## REQUIRED ACTION
This exercise asks for an exact transcription of every entry.

————

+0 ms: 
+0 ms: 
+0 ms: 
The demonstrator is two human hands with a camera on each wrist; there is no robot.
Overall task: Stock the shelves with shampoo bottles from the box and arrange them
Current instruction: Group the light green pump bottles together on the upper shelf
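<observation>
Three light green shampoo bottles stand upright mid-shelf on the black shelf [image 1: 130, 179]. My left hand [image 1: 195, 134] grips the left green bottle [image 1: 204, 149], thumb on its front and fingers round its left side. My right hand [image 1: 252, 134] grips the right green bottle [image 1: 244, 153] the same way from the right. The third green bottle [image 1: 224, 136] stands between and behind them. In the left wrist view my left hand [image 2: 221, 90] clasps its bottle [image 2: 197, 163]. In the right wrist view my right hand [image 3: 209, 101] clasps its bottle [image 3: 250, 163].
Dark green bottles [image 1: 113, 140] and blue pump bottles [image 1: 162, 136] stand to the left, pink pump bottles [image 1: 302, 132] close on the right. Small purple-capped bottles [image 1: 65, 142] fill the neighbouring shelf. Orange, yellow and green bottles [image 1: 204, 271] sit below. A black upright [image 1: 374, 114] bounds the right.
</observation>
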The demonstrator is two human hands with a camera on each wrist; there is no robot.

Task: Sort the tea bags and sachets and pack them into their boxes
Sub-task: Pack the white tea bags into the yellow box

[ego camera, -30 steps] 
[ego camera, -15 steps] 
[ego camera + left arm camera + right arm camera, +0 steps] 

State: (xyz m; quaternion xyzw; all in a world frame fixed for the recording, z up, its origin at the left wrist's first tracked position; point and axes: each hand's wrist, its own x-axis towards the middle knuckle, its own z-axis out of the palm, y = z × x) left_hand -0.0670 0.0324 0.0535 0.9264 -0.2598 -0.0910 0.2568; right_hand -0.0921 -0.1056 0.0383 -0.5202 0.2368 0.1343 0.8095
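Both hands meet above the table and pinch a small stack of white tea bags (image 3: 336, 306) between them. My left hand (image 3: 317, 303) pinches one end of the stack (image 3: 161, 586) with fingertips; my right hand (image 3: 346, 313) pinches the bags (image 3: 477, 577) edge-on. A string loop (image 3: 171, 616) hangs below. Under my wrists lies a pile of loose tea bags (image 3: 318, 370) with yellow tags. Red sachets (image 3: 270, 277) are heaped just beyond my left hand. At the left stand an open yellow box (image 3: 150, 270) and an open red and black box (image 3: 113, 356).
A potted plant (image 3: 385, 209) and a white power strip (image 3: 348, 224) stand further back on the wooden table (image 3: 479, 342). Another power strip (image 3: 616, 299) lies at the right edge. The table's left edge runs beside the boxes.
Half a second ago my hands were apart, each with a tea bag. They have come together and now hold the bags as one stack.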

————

## WRITTEN SOLUTION
+0 ms: 
+0 ms: 
+0 ms: 
The demonstrator is two human hands with a camera on each wrist; there is no robot.
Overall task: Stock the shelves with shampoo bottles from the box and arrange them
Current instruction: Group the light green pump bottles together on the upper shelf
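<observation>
Three light green shampoo bottles stand upright mid-shelf on the black shelf [image 1: 130, 179]. My left hand [image 1: 195, 134] grips the left green bottle [image 1: 204, 149], thumb on its front and fingers round its left side. My right hand [image 1: 252, 134] grips the right green bottle [image 1: 244, 153] the same way from the right. The third green bottle [image 1: 224, 136] stands between and behind them. In the left wrist view my left hand [image 2: 221, 90] clasps its bottle [image 2: 197, 163]. In the right wrist view my right hand [image 3: 209, 101] clasps its bottle [image 3: 250, 163].
Dark green bottles [image 1: 113, 140] and blue pump bottles [image 1: 162, 136] stand to the left, pink pump bottles [image 1: 302, 132] close on the right. Small purple-capped bottles [image 1: 65, 142] fill the neighbouring shelf. Orange, yellow and green bottles [image 1: 204, 271] sit below. A black upright [image 1: 374, 114] bounds the right.
</observation>
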The demonstrator is two human hands with a camera on each wrist; there is no robot.

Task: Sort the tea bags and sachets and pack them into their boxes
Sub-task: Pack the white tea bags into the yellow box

[ego camera, -30 steps] 
[ego camera, -15 steps] 
[ego camera + left arm camera + right arm camera, +0 steps] 

State: (xyz m; quaternion xyzw; all in a world frame fixed for the recording, z up, its origin at the left wrist's first tracked position; point and axes: each hand's wrist, its own x-axis towards the middle knuckle, its own z-axis out of the palm, y = z × x) left_hand -0.0670 0.0324 0.0535 0.9264 -0.2598 -0.0910 0.2568; right_hand -0.0921 -0.1056 0.0383 -0.5202 0.2368 0.1343 0.8095
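Both hands meet above the table and pinch a small stack of white tea bags (image 3: 336, 306) between them. My left hand (image 3: 317, 303) pinches one end of the stack (image 3: 161, 586) with fingertips; my right hand (image 3: 346, 313) pinches the bags (image 3: 477, 577) edge-on. A string loop (image 3: 171, 616) hangs below. Under my wrists lies a pile of loose tea bags (image 3: 318, 370) with yellow tags. Red sachets (image 3: 270, 277) are heaped just beyond my left hand. At the left stand an open yellow box (image 3: 150, 270) and an open red and black box (image 3: 113, 356).
A potted plant (image 3: 385, 209) and a white power strip (image 3: 348, 224) stand further back on the wooden table (image 3: 479, 342). Another power strip (image 3: 616, 299) lies at the right edge. The table's left edge runs beside the boxes.
Half a second ago my hands were apart, each with a tea bag. They have come together and now hold the bags as one stack.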

The output given is complete.